#### [Exercise]
Give back all of the data exactly.

#### [Information provided]
------------
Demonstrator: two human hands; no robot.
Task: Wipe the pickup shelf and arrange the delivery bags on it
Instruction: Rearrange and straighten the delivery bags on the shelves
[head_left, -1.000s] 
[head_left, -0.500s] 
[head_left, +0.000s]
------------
#### [Result]
Demonstrator: two human hands; no robot.
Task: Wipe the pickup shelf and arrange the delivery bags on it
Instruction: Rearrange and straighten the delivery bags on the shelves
[head_left, -1.000s] 
[head_left, -0.500s] 
[head_left, +0.000s]

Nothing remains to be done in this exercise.